Magnetic-Field-Dependent Equilibration of Fractional Quantum Hall Edge Modes

Tanmay Maiti; Pooja Agarwal; Suvankar Purkait; G J Sreejith; Sourin Das; Giorgio Biasiol; Lucia Sorba; Biswajit Karmakar

doi:10.1103/PhysRevLett.125.076802

Magnetic-Field-Dependent Equilibration of Fractional Quantum Hall Edge Modes

Phys Rev Lett. 2020 Aug 14;125(7):076802. doi: 10.1103/PhysRevLett.125.076802.

Authors

Tanmay Maiti¹, Pooja Agarwal¹, Suvankar Purkait¹, G J Sreejith², Sourin Das³, Giorgio Biasiol⁴, Lucia Sorba⁵, Biswajit Karmakar¹

Affiliations

¹ Saha Institute of Nuclear Physics, HBNI, 1/AF Bidhannagar, Kolkata 700064, India.
² Indian Institute of Science Education and Research, Pune 411008, India.
³ Department of Physical Sciences, IISER Kolkata, Mohanpur, West Bengal 741246, India.
⁴ Istituto Officina dei Materiali CNR, Laboratorio TASC, 34149 Trieste, Italy.
⁵ NEST, Istituto Nanoscienze-CNR and Scuola Normale Superiore, Piazza San Silvestro 12, I-56127 Pisa, Italy.

PMID: 32857585
DOI: 10.1103/PhysRevLett.125.076802

Abstract

Fractional conductance is measured by partitioning a ν=1 edge state using gate-tunable fractional quantum Hall (FQH) liquids of filling 1/3 or 2/3 for current injection and detection.

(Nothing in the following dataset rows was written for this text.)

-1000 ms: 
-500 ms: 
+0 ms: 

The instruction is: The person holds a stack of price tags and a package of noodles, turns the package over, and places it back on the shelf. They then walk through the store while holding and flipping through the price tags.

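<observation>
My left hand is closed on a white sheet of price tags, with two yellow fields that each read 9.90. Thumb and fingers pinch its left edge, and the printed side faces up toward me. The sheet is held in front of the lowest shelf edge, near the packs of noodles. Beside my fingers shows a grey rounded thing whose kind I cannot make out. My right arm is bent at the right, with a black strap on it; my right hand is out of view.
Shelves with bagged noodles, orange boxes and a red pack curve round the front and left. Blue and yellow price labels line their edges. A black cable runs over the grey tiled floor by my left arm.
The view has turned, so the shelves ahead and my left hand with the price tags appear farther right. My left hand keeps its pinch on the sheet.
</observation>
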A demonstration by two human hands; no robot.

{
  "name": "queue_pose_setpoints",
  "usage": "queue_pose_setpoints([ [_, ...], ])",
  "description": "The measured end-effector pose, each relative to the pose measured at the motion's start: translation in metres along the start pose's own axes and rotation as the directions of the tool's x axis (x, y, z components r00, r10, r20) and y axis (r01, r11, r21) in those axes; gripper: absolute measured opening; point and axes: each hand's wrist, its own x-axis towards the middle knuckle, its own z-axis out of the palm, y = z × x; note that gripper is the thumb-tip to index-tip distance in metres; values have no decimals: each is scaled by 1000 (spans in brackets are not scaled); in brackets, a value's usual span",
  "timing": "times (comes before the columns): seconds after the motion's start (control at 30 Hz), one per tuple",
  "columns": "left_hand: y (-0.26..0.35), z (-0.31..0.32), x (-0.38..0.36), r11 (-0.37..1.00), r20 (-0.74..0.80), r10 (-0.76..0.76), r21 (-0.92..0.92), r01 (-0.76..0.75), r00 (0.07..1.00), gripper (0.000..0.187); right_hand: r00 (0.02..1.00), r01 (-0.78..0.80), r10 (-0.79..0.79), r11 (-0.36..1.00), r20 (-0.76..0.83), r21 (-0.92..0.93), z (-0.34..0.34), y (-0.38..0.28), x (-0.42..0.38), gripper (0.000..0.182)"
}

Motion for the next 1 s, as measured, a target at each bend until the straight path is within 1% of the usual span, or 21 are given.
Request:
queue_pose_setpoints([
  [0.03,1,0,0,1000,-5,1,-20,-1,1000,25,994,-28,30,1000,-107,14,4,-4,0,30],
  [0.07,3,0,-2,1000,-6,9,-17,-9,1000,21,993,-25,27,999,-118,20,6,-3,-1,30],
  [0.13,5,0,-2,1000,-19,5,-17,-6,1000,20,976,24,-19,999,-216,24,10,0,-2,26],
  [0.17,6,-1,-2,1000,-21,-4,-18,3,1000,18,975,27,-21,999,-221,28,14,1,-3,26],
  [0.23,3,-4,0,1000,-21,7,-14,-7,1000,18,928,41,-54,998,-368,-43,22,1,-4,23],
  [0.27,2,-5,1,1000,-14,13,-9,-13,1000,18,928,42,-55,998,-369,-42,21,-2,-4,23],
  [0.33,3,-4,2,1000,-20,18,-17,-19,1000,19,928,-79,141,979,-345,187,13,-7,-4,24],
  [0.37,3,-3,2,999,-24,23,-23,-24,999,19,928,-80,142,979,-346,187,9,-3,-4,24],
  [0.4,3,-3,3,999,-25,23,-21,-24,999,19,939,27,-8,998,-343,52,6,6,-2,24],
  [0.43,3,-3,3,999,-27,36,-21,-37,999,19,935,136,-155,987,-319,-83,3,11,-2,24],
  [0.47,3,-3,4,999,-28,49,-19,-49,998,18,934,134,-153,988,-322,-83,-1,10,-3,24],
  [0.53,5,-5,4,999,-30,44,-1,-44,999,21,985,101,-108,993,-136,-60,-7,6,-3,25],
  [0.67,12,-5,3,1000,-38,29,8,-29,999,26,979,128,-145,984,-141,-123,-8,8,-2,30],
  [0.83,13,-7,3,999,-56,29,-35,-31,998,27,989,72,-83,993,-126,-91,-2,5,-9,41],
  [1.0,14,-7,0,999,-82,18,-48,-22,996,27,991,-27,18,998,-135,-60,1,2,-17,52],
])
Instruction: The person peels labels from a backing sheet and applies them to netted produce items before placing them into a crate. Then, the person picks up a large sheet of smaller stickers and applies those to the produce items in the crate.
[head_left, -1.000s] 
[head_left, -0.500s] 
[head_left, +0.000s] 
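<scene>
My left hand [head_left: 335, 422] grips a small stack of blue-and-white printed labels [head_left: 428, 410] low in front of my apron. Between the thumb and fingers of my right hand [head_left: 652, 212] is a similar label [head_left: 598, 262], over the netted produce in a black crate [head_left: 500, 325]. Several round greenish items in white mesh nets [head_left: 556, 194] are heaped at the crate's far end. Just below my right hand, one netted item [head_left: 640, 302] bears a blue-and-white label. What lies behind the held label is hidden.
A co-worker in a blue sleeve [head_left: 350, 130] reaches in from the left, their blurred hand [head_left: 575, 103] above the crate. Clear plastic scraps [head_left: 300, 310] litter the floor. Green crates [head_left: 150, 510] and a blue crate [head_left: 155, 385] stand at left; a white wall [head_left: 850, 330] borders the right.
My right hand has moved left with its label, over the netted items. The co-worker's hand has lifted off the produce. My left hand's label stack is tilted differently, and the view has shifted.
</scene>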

We observe two sets of FQH plateaus 1/9, 2/9, 4/9 and 1/6, 1/3, 2/3 at low and high magnetic field ends of the ν=1 plateau, respectively. The findings are explained by magnetic field dependent equilibration of three FQH edge modes with conductance e^{2}/3h arising from edge reconstruction. The results reveal a remarkable enhancement of the equilibration lengths of the FQH edge modes with increasing magnetic field.